Shampoo the carpet, rather than getting new
Cancel unneeded magazine subscriptions
Abandon your yellow page ad
Reduce the number of seminars you attend
Eliminate all negative thoughts—and people

“But Bill, that won’t save me enough money to make a difference.” That’s correct, so cut out these too:

Cancel the cable/satellite television
Bring your lunch and stopping eating dinner out
Let your country club membership lapse
Sell the luxury automobile

Just be sure that you don’t cut back in these critical areas:

Patient education materials
Report of findings packaging
Internet communications
Association membership dues
Staff training and motivation

Simply put, this is the time to bolster your patient communications and eliminate any drag on your primary task of telling the chiropractic story. As third party reimbursement decreases, patient understanding is more crucial than ever. Frankly, you didn’t have to be that effective when deep-pocketed insurance companies were picking up the tab.
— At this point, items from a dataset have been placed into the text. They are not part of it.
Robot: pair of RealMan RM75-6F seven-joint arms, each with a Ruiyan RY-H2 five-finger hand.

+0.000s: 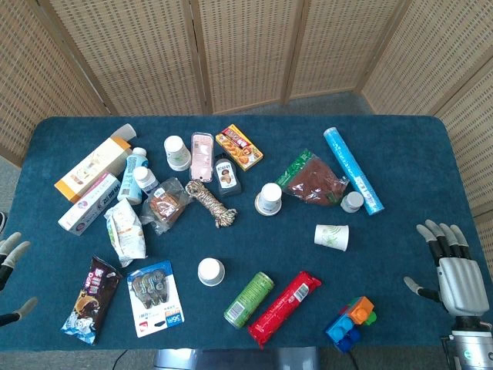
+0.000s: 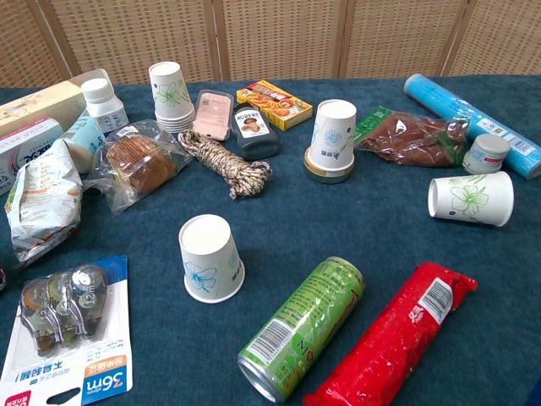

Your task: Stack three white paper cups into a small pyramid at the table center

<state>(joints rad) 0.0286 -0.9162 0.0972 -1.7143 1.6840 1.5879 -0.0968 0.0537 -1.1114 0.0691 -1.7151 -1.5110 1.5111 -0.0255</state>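
Nearest the front table edge stood one inverted paper cup [image 2: 211,258]; another cup [image 2: 471,198] lay sideways toward the right edge. Right hand [image 1: 454,270] hovered with fingers spread, holding nothing; left hand [image 1: 11,254] barely visible, state unclear.

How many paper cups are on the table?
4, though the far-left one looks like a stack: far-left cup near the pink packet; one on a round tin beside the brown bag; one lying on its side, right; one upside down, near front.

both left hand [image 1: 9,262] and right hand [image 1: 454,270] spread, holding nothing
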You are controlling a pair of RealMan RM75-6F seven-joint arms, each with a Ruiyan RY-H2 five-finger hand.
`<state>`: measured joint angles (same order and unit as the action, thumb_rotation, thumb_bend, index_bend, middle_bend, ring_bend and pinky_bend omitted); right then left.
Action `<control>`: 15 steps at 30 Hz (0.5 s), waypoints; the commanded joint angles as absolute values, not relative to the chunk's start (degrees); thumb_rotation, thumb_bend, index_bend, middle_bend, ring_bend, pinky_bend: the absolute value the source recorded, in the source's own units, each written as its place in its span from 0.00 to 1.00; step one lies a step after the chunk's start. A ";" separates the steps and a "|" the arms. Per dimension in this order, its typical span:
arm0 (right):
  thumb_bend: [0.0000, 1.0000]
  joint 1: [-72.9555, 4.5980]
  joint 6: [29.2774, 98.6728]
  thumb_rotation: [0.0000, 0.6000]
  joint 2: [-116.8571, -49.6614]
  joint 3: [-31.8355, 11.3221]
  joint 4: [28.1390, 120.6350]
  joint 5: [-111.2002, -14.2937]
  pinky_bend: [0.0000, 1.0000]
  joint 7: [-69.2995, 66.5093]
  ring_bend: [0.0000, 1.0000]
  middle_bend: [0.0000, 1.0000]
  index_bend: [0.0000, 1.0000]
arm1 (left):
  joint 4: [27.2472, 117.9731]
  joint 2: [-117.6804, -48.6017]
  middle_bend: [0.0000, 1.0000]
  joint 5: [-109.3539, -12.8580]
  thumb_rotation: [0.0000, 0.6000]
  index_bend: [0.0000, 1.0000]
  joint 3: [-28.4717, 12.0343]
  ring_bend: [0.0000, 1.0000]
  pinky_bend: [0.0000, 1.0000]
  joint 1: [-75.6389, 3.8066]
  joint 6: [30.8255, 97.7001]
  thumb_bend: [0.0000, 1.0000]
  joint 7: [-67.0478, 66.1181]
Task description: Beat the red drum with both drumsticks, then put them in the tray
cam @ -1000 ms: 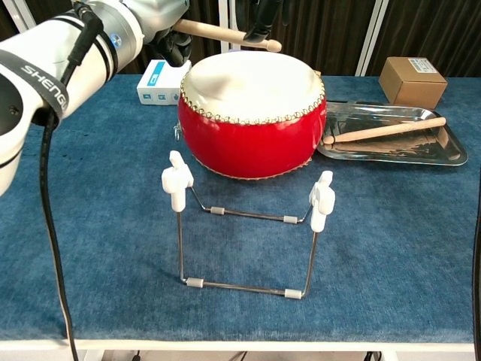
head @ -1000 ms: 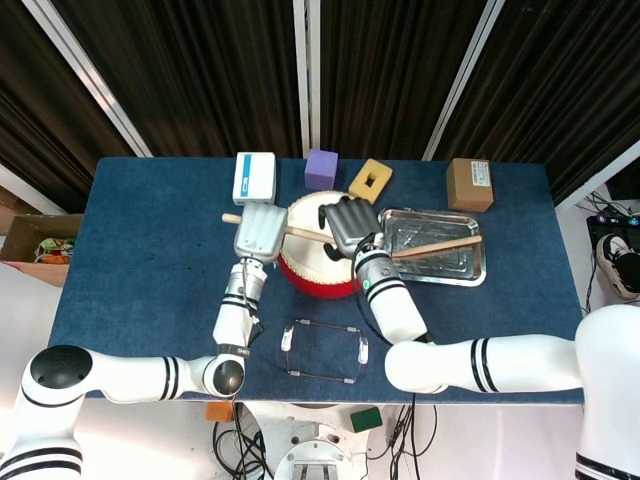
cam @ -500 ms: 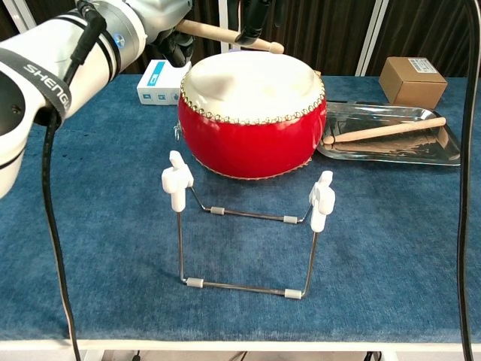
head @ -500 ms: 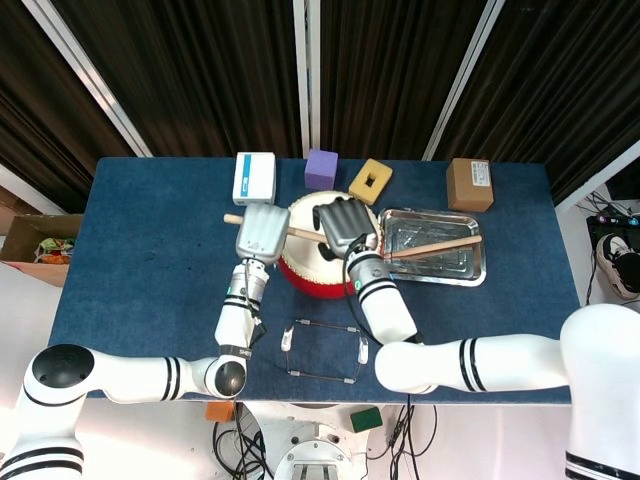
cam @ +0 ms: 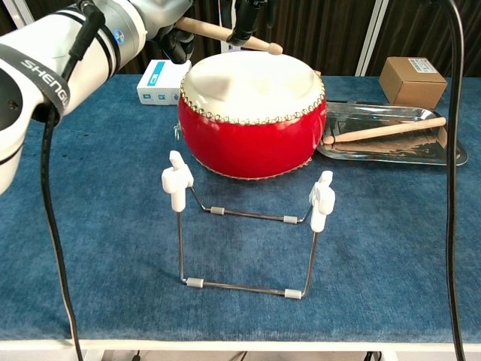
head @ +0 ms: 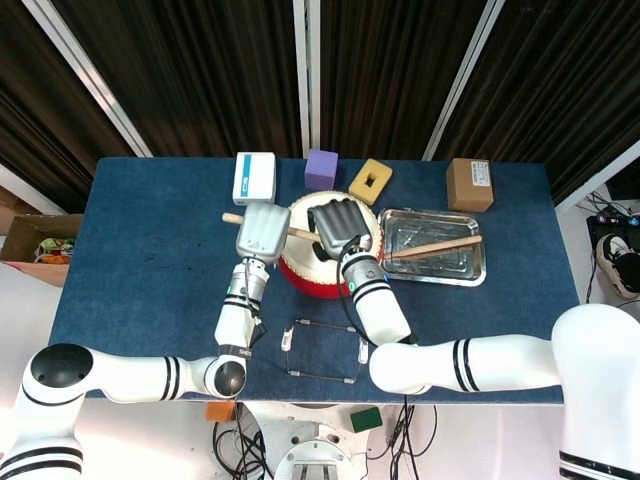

Times are changing. Procedures and explanations that worked just three or four years ago no longer produce docile patients ready to do your bidding. And if patients seem untamable, insurance companies and HMOs are even worse. So, instead of being stingy handing out your brochures or reluctant to present your report with contemporary packaging, now’s the time to be even more assertive about the materials and messages that leave your office. If fear or uncertainty have you frozen in your tracks, you’re about to be run over by the future.

Here are a couple of things to keep in mind:

1. The best days are ahead of us. What you may fail to grasp is that simultaneously with the erosion of reimbursement, is the public’s growing discontent with the perfunctory examination and knee-jerk prescribing of drugs. Sure, there are people for whom how their medical bill is paid is more important than what’s done, but don’t overlook the growing number of people who truly want something other than drugs and surgery. The demand for organically grown meat and vegetables is skyrocketing. Take a stand for health, ease and well-being rather than relief of headaches and back pain.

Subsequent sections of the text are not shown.